C’est la décision Gerbro Holdings Co c. Couronne de la Cour canadienne de l’impôt qui a jeté les bases de la jurisprudence en matière de fiscalité des fonds outre-mer.
Il existe deux critères établis par la Cour afin de déterminer si un fonds sera assujetti aux règles d’imposition spécifiques aux biens de fonds de placement non résident :
- Détenir une participation dans une entité non résidente dont au moins 50 % de la valeur est directement ou indirectement constituée de placements.
Une entité non résidente peut être soit :
-
- une société;
- une société de personnes;
- une fiducie étrangère.
- On peut raisonnablement conclure que l’une des principales raisons de l’acquisition ou de la détention d’une telle participation dans l’entité non résidente était que les impôts seraient considérablement inférieurs à si le contribuable avait détenu directement les placements sous-jacents.
Lorsque les critères sont remplis, le contribuable canadien est assujetti à l’impôt sur le revenu pour investissement passif non résident effectué par l’intermédiaire d’entités étrangères non contrôlées. Le revenu est calculé en fonction du coût désigné à la fin du mois d’une année donnée, multiplié par le taux d’intérêt prescrit majoré de 2 points de pourcentage, moins tout revenu déjà inclus dans la déclaration du contribuable.
Cela dit, le revenu en question est le revenu net de dépenses — les frais de gestion, de performance ou d’administration sont déduits du taux prescrit + 2 points de pourcentage.

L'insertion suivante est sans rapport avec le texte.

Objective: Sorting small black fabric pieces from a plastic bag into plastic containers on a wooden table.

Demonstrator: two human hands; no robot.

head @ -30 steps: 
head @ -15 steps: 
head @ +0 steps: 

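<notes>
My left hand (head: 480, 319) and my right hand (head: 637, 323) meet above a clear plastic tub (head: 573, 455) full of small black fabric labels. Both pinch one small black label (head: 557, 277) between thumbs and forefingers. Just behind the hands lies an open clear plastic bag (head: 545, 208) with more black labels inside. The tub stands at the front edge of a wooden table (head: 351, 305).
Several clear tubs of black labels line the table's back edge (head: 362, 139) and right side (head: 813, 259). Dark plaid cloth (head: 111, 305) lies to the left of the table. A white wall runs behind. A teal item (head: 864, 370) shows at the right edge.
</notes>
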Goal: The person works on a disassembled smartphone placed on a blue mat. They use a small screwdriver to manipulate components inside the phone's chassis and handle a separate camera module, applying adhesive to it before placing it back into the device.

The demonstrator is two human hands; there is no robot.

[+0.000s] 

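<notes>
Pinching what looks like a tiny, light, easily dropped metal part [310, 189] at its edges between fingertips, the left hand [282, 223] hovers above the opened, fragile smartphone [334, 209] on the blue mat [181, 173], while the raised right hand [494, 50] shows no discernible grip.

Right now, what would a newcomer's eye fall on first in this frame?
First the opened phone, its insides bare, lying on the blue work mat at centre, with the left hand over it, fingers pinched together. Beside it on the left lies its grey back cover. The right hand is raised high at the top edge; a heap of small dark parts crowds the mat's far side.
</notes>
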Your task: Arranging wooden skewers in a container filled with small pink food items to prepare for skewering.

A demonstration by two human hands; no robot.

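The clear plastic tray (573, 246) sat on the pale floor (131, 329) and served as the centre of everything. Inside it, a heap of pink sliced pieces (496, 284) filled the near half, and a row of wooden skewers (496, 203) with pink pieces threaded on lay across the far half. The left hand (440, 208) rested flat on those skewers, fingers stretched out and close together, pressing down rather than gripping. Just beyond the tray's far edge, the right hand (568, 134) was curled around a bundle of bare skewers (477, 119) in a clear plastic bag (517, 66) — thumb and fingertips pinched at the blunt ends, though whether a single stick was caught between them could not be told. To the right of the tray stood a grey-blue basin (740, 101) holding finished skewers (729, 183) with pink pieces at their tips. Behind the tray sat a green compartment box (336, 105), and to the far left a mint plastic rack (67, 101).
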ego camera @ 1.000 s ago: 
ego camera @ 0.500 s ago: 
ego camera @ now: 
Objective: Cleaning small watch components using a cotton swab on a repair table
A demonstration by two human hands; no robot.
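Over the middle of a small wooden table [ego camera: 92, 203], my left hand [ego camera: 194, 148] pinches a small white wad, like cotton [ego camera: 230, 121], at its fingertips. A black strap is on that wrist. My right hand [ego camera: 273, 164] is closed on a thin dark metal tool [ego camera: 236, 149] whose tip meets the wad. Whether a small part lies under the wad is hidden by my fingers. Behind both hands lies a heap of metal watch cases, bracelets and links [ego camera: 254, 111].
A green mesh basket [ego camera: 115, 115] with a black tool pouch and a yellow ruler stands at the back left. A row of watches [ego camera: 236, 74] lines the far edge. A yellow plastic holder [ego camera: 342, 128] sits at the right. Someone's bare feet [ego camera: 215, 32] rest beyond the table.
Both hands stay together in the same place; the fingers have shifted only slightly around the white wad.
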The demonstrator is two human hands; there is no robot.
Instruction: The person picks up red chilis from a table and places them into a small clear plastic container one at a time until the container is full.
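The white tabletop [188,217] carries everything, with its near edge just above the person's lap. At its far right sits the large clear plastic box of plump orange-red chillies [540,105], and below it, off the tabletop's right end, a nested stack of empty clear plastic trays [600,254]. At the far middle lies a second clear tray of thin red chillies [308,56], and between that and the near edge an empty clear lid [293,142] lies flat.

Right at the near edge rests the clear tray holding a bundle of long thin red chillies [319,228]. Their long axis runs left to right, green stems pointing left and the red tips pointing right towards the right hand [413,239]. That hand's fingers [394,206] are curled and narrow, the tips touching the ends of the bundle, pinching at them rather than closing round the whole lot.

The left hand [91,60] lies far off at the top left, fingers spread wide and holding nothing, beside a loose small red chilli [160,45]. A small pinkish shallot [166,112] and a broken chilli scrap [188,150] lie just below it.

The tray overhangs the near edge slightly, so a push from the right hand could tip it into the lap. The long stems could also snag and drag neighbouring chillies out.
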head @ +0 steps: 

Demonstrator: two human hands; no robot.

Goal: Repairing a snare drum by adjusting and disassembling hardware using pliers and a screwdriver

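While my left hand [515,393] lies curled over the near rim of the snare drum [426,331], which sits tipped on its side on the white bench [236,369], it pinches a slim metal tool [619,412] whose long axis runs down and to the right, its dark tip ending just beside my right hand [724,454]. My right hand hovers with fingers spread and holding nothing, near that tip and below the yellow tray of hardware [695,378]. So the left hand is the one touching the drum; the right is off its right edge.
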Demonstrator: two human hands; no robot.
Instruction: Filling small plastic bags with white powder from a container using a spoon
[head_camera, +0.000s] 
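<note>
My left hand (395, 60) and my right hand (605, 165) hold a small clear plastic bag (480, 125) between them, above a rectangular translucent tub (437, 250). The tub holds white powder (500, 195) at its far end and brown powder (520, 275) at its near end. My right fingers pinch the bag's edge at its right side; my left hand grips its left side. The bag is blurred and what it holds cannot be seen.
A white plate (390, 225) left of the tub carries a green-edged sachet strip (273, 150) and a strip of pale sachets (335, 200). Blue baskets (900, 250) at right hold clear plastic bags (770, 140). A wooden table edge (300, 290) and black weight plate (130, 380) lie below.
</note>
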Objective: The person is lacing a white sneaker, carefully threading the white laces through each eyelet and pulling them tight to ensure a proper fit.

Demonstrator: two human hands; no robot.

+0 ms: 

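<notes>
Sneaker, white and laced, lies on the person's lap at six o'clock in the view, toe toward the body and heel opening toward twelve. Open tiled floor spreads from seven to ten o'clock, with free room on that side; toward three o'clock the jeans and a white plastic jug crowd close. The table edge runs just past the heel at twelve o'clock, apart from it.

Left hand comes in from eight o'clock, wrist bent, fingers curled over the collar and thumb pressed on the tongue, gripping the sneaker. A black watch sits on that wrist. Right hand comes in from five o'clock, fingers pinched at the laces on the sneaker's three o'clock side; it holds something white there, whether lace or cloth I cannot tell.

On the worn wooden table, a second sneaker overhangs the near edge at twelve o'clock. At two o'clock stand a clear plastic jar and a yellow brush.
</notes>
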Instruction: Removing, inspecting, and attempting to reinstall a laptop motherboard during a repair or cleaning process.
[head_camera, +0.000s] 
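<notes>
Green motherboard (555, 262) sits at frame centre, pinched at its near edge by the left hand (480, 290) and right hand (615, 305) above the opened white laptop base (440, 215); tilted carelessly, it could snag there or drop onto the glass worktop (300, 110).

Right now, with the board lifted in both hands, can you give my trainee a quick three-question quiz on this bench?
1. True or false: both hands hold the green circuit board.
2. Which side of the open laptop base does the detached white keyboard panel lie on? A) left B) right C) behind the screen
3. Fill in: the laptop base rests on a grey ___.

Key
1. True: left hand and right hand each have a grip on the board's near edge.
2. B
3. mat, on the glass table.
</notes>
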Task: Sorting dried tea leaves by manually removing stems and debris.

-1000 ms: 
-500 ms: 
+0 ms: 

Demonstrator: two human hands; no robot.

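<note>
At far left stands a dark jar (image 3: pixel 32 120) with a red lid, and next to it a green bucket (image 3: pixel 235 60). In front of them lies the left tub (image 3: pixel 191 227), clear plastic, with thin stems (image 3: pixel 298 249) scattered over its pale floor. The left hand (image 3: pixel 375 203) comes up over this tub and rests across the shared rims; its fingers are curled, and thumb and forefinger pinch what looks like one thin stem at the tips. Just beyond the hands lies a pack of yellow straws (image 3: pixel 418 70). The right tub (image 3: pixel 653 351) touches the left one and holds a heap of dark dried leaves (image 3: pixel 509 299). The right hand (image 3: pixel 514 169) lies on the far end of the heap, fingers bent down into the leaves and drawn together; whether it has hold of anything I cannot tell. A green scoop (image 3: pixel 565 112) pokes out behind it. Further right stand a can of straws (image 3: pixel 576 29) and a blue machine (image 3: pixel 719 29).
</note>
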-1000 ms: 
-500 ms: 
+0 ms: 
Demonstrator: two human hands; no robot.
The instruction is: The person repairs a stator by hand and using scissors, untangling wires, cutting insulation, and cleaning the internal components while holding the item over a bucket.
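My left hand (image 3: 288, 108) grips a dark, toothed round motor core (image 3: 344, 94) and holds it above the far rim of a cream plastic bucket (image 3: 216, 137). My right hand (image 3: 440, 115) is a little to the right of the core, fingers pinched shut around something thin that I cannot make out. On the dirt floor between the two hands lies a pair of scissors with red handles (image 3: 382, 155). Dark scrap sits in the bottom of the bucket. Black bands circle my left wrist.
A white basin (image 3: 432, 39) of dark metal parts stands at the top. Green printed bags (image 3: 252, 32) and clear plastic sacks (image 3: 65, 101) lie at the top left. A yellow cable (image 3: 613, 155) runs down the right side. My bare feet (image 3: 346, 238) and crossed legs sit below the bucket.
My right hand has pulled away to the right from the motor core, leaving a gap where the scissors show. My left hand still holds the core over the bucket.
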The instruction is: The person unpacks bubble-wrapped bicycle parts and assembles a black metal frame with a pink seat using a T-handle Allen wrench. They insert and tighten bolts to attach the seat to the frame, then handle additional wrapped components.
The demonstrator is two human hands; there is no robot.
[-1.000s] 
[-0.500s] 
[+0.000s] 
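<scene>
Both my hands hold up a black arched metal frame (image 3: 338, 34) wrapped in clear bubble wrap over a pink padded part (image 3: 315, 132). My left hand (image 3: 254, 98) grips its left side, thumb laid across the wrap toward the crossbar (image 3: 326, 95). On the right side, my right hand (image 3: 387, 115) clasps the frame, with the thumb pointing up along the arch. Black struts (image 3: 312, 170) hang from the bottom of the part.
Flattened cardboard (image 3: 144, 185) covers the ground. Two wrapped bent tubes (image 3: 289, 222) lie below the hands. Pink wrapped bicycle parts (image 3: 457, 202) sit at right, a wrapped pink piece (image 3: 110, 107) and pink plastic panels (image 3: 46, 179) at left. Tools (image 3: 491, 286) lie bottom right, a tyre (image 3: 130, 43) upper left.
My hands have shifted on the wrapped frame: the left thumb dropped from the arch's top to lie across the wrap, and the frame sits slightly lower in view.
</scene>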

La portion imposable au titre de revenu peut ainsi être limitée. Dans certains cas, les fonds maîtres sont en mesure de distribuer des revenus fiscalement moins avantageux à des investisseurs autres que canadiens et/ou indifférents au type de revenu généré. Ils peuvent aussi reporter les gains en capital dans le futur, créant une plus-value reportée des parts du fonds, plutôt que de distribuer des gains sur une base régulière.
Plusieurs fonds offerts par notice d’offre aux investisseurs canadiens utilisent présentement cette structure. Ils peuvent ainsi permettre un report d’impôt sur le rendement par rapport à un fonds équivalent domicilié au Canada.
Cela dit, il faut être prudent et comprendre une chose : la conformité fiscale de ce type de fonds revient entièrement aux manufacturiers et à leurs vérificateurs. L’investisseur déclare ses revenus selon les feuillets émis par le fonds qu’il reçoit. Est-ce qu’il existe un risque qu’un tel fonds soit vérifié et que le fisc conteste, en tout ou en partie, la répartition fiscale des revenus attribués aux investisseurs ? C’est possible. Ultimement, cela pourrait-il se traduire par des feuillets révisés, le besoin d’amender des déclarations d’impôt et faire l’objet de nouvelles cotisations ? On ne peut l’exclure. Sans présumer que ce risque est élevé, il existe, ce qui est moins préoccupant que pour un fonds avec une structure plus simple, entièrement domiciliée au Canada.
Vincent Grenier Cliche est gestionnaire de portefeuille.